ACTION ITEM – If a line in the records contains the string "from", show that line.

Recorded data
[Start of Attachment]

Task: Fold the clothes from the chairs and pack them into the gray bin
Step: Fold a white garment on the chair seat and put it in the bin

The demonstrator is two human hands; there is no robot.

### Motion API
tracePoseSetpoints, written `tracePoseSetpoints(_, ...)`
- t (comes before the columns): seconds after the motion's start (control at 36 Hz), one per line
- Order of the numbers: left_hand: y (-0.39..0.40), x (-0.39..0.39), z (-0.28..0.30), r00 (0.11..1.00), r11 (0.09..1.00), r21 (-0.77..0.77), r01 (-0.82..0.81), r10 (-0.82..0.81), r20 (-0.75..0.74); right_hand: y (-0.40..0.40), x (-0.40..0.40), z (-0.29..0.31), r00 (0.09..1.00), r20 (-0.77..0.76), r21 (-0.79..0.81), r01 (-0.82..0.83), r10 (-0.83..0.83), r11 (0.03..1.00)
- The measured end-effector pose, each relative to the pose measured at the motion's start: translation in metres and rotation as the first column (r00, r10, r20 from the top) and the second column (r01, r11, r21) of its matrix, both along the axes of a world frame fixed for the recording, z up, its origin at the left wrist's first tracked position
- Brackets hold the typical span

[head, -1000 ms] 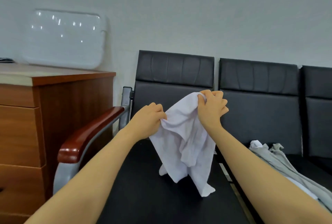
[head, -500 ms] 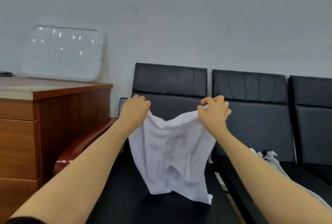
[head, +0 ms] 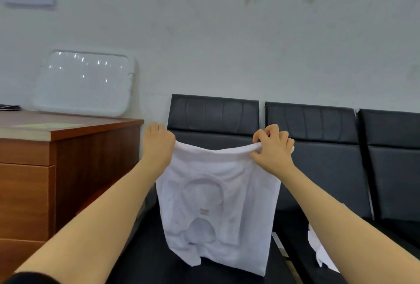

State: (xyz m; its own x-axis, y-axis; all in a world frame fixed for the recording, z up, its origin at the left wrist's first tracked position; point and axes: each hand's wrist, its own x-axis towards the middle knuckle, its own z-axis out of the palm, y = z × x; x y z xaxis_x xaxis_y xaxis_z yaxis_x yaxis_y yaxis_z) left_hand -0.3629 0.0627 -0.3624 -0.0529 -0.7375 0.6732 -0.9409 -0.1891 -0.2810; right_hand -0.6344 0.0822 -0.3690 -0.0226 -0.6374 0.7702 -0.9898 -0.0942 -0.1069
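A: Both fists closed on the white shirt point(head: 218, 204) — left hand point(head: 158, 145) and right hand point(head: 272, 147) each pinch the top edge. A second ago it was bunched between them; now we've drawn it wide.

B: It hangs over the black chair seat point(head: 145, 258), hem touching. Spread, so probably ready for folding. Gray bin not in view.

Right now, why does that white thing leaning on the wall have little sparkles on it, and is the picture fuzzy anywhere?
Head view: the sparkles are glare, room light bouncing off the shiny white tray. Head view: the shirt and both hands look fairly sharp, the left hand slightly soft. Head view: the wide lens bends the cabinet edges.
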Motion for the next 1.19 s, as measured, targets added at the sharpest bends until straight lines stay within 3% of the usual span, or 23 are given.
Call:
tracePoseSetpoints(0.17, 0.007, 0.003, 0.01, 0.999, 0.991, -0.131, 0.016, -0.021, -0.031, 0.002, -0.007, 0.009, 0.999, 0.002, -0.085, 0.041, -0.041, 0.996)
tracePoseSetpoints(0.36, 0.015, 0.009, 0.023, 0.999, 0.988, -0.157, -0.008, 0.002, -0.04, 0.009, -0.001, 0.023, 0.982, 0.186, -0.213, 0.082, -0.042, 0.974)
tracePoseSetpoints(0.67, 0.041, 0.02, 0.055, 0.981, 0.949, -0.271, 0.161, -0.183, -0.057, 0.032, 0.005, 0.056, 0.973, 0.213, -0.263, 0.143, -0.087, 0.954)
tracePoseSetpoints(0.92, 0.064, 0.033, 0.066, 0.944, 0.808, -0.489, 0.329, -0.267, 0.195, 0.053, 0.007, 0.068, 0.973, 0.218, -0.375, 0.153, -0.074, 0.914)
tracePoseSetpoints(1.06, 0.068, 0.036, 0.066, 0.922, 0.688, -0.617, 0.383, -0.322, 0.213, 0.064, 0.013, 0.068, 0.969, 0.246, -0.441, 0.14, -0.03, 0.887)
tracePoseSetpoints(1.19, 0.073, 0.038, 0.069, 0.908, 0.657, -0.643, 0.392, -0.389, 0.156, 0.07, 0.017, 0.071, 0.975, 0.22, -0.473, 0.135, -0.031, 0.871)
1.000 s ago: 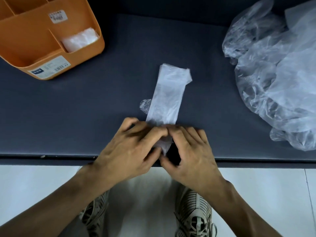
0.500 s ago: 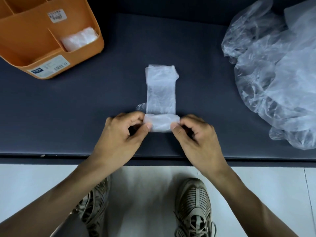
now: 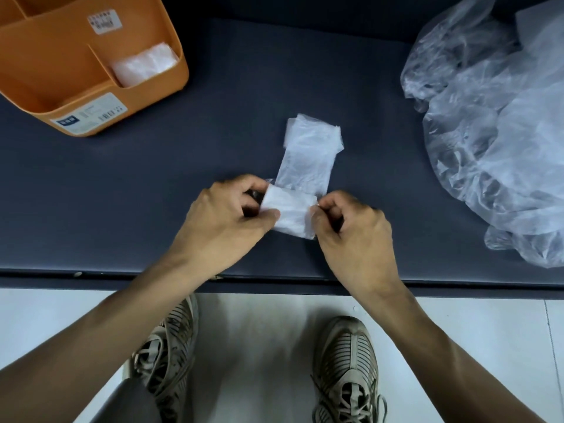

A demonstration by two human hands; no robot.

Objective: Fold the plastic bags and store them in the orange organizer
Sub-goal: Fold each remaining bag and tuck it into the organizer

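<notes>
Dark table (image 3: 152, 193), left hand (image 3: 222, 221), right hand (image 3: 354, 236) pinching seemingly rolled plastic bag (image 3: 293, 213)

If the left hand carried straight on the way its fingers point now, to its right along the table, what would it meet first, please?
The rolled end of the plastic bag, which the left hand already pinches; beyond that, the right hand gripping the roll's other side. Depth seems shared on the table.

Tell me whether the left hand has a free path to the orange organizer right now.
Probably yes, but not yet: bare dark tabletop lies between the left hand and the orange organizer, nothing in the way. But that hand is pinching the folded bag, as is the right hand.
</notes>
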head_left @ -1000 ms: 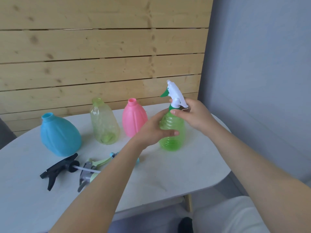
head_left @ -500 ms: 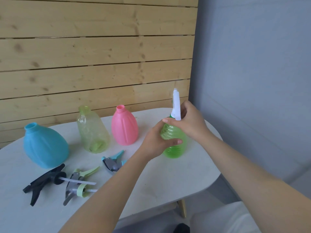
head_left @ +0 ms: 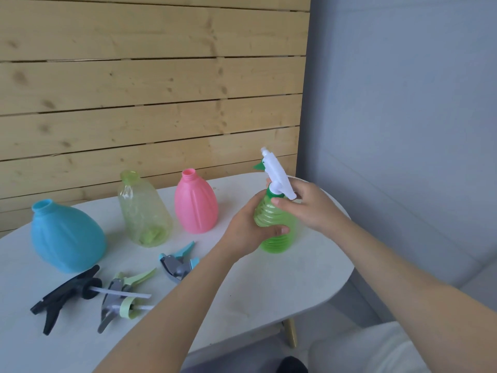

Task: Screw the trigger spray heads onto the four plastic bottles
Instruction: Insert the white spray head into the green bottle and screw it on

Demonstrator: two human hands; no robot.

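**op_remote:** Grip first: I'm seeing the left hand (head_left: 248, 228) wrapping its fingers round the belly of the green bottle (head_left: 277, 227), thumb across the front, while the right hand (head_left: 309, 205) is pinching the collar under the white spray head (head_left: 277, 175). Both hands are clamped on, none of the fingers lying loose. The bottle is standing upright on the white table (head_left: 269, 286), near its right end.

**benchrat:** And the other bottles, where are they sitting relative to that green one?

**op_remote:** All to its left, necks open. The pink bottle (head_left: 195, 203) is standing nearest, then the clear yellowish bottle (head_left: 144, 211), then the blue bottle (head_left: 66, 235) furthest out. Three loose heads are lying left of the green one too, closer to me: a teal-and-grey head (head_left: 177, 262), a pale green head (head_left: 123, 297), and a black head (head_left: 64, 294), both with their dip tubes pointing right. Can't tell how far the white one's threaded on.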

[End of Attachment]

RESULT BELOW –
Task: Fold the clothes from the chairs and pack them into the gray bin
- The measured end-effector pose, each relative to the pose measured at the motion's start: translation in metres and rotation as the first column (r00, r10, r20 from the top) and the second column (r01, r11, r21) of its matrix, both along the axes of a world frame fixed for the recording, z up, its origin at the left wrist's first tracked position

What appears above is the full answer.